REQUIRED ACTION :: What is the number of lines in the data below that contain "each"? Answer with that number and no other words.

GIVEN DATA ::

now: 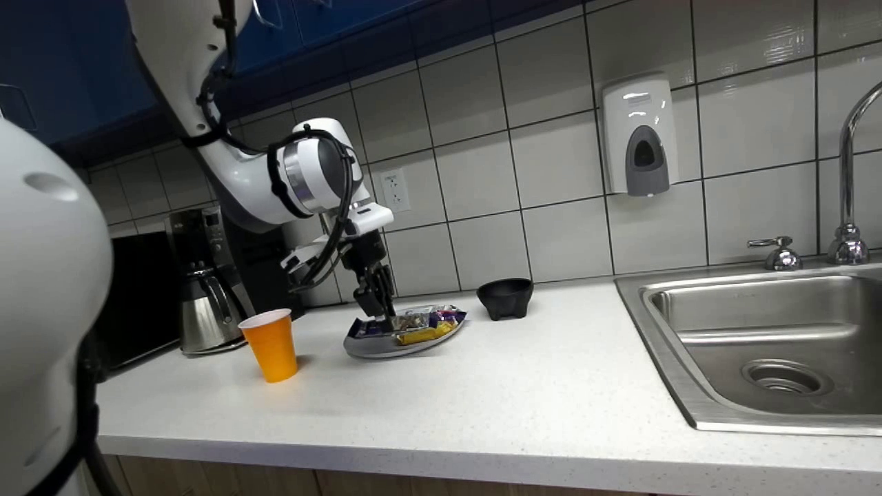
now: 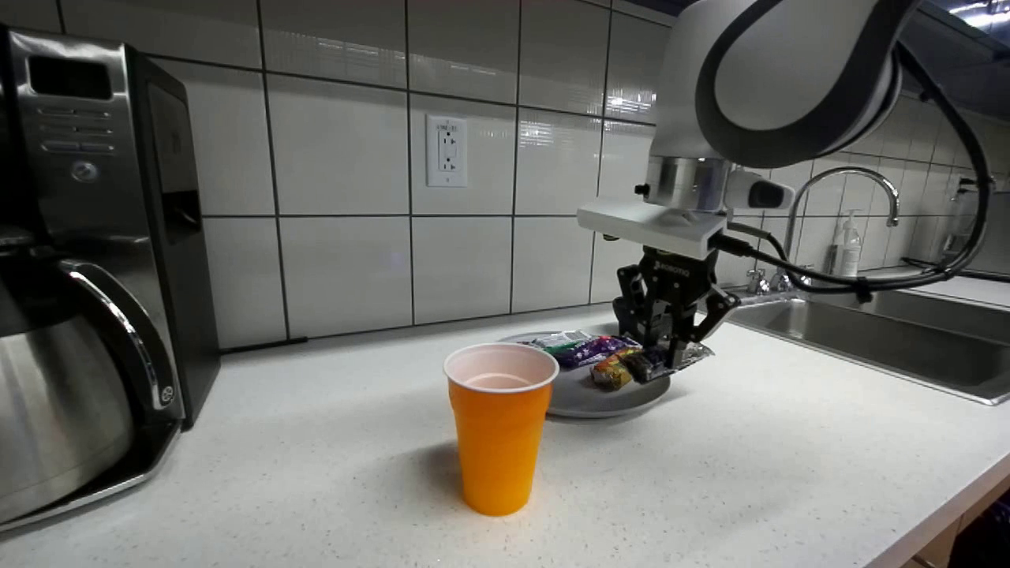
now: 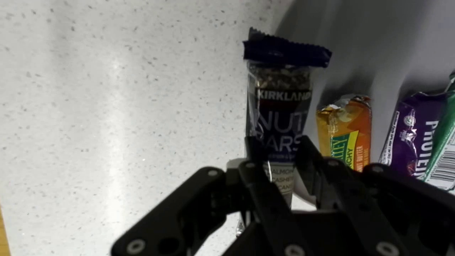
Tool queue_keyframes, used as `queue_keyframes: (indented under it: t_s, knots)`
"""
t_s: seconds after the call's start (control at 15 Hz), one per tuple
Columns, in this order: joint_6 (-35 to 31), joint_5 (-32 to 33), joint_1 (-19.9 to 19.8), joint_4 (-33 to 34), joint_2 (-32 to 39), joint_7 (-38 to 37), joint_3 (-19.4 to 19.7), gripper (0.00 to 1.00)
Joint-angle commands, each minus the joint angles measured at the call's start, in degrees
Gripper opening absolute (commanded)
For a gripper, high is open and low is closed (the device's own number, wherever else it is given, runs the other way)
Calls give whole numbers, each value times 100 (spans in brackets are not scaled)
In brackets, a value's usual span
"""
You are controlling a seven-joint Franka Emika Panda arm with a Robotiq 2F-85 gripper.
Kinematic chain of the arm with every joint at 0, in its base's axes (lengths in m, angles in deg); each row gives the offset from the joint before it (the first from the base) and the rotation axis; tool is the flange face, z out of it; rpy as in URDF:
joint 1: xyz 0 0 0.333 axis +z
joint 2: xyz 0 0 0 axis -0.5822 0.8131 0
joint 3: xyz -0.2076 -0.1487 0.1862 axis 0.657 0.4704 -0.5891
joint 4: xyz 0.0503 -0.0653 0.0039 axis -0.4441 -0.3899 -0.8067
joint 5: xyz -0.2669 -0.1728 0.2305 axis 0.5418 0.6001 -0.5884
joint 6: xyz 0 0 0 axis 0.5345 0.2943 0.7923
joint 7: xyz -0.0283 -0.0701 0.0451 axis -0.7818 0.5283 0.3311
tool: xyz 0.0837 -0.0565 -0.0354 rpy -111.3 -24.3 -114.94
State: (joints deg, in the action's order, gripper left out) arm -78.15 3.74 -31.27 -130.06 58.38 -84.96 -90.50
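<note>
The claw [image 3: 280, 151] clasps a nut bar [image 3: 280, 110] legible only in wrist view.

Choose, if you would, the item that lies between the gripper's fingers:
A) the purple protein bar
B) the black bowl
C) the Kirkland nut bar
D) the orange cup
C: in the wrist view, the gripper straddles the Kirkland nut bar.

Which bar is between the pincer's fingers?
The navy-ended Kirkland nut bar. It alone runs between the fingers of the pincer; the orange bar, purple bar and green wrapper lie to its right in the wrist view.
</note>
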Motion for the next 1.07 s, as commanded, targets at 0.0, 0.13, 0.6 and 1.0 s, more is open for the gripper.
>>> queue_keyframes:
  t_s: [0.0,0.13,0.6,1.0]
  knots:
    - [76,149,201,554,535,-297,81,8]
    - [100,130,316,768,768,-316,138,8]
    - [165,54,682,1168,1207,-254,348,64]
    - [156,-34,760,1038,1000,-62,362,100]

REPLY TO THE EXERCISE :: 3